What about something more home grown rather than just borrowing Russian or Chinese communism?
 
There's always been the idea of Leon Trotsky leading his own revolution in Mexico after he went into exile and making it his own communist nation to counter Stalin's regime. This would easily cause problems for the Comintern and especially for the communist bloc in the cold war if both countries survive until then. Maybe imagine Trotskyist Mexican Relations with the USSR similar to Stalin's relations with Titoist Yugoslavia.

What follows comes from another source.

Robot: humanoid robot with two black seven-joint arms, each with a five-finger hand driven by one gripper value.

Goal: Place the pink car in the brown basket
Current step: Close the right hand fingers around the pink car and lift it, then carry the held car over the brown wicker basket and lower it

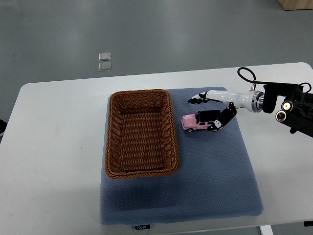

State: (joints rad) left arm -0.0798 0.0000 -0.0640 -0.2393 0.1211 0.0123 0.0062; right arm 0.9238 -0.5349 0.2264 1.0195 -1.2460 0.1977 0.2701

Also, we probably would've built a "wall" much earlier than in our timeline. like, maybe during the Reagan era.
 

Nick P

Donor
A Communist Mexico was a major part of Dallas Down by Richard Moran.
There's been a 5 year drought in Texas, the limestone caves under Dallas have run dry and the city is collapsing into a giant sinkhole (that's the good part).
The evil business men have a plot to steal water from Mexico (daft).
The Mexican Army somehow have Soviet supplied nuclear tipped missiles along the border (where it all gets silly).
The book was written in 1988 and even then it was a weak read, poorly written with cardboard characters and daft techno-thriller gadgets.
 
One thing that is very important and could change US politics forever. If Mexico is a communist state! Most of the Mexican American today would be voting Republican!!! Just like Cuban American vote heavily republican. Democrats would be screwed on latino vote and thus emphasize less on identity politics. USA today would be very conservative!
 
Am I the only one thinking the US could actually support such a regime to be able to set up a different communism from the USSR and weaken it?
 
There's always been the idea of Leon Trotsky leading his own revolution in Mexico after he went into exile and making it his own communist nation to counter Stalin's regime. This would easily cause problems for the Comintern and especially for the communist bloc in the cold war if both countries survive until then. Maybe imagine Trotskyist Mexican Relations with the USSR similar to Stalin's relations with Titoist Yugoslavia.

Also, we probably would've built a "wall" much earlier than in our timeline. like, maybe during the Reagan era.